I love the interaction between Pappa and the boy.

I don't know why, but something about how they were talking about grandpa seemed somehow disrespectful to him - it could just be me, though. Maybe it's just optimistic me, wanting to be sure nobody's feelings are hurt. But, since you asked for critique, I'm sharing my feelings.

Perfect title, and a lovely story overall.
Good dialogue and descriptions here, and sometimes it is good to use a familiar figure to give a life lesson.
Great lesson, but knowing how kids talk someone is going to get an earful after Jasons next visit with Grampa!
I loved this story. Watching/listening to "boys" work and talk at the same time is so much fun.
I loved the dialogue and the interaction of the characters in this piece. It comes across as very realistic to me. The only (slight) thing I think I would have changed is in the opening, I think I would have had Jason ask whether Grampa and Pappy were about the same age. I think that might have flowed a bit better into the "old and really old" comment than asking whether Grampa was older. I really liked this piece! It's a great illustration of the topic and reminder for all of us!
Very realistic dialogue, and perfect for the topic. I could visualize every moment of this scene.
I love the dialogue and how Pappy's "making hay" was a good example for Jason to follow. Excellent story.
This was a great story. Very believable dialogue (I could hear it). I really loved the interaction between the little boy and his Pappy. A perfect example of the topic. Well done!
Very good story. So were pappy and grampa like inlaws? Just wondering. I really enjoyed the read. God bless.
Sweet story! I also wondered about the Pappy and Grandpa relation. At first I thought one was a great-grandpa and one a grandpa. But then he said he'd been a good "friend" so I'm thinking maybe Pappy was a friend of the family. I might have clarified that a bit. But other than that tiny detail, I enjoyed the story very much! Well done!
Very good dialoque and realistic. I would suggest that you may possibly want to be a little more subtle with tying in the topic. It felt a little as if you were explaining the topic too much.
I loved all the charcters ... you built them up well!
Realistic dialogue, good story. I like the message.

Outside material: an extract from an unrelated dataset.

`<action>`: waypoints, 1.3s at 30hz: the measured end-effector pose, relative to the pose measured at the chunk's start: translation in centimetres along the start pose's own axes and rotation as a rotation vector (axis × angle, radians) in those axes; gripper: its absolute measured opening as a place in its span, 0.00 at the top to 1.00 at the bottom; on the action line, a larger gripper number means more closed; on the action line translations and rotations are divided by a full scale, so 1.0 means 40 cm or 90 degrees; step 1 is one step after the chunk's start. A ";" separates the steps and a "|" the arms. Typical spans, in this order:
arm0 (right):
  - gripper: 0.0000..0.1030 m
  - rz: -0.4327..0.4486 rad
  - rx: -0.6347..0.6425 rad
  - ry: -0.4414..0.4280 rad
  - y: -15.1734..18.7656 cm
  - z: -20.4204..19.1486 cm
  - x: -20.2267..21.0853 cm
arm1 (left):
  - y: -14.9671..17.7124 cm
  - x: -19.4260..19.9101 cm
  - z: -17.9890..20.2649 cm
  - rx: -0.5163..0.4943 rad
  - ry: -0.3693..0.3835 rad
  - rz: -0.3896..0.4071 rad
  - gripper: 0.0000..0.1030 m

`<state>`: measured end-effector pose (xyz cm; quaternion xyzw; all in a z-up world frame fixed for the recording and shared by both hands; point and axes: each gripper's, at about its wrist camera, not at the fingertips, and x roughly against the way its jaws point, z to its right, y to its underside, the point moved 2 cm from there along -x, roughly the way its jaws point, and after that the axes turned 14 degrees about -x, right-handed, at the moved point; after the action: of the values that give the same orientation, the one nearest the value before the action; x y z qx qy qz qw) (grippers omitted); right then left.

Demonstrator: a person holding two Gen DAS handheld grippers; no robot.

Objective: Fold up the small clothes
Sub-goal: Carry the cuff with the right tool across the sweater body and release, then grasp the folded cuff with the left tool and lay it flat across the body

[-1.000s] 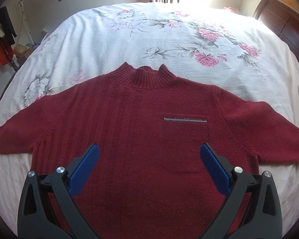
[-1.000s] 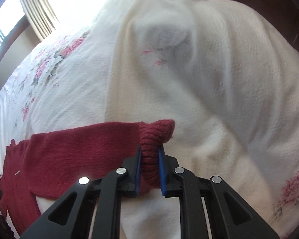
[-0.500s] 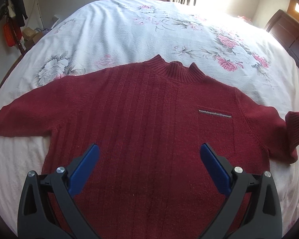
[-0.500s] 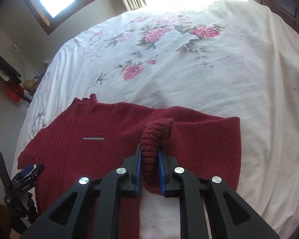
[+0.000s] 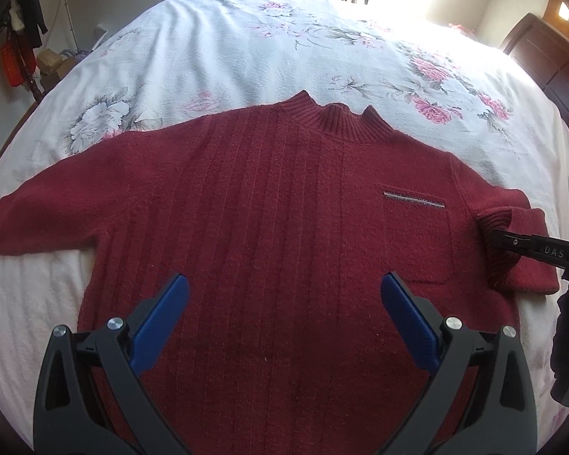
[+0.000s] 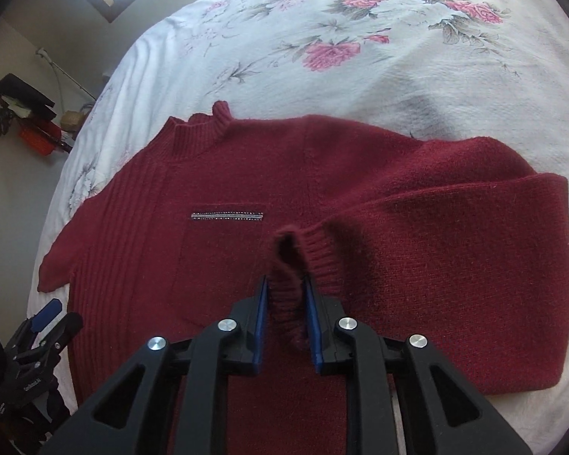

Great work!
I love the dialogue!
I also wondered how Granpa and Pappy were connected at first.
It's a good example of living life to its fullest.
I too wondered if both men were his grandparents. Liked how they worked together, liked the dad coming into the picture as he did. Up-lifting story, thanks for sharing.
I really like the lessons taught in this piece. Determination instead of procrastination is the way to go.

I got a bit confused as to who Pappy was in relation to the grandpa. I kept thinking that he was the boy's other grandfather, and somehow the two grandfathers ended up being friends. I'm probably wrong though.

I appreciate you sharing this.
I'd leave a comment but I'm heading off to go build that go-kart I gave up on so long ago...okay, not really, but you made me WANT to :)
“Now remember, paint the car, not my workbench.”
That is just one example of how you nailed the realistic dialogue...I am out of red ink.
Awww! This was so sweet! I liked the character of Jason and especially the lesson you wove through here without making it in-your-face obvious. That was really good! I don't have too much RED INK for this, except for to make it a little clearer between Grampa and Pappy. Otherwise, good job! ^_^
What a great way to deliver a powerful message. I really liked that the "students" were young enough to see the example and start their dreams early on.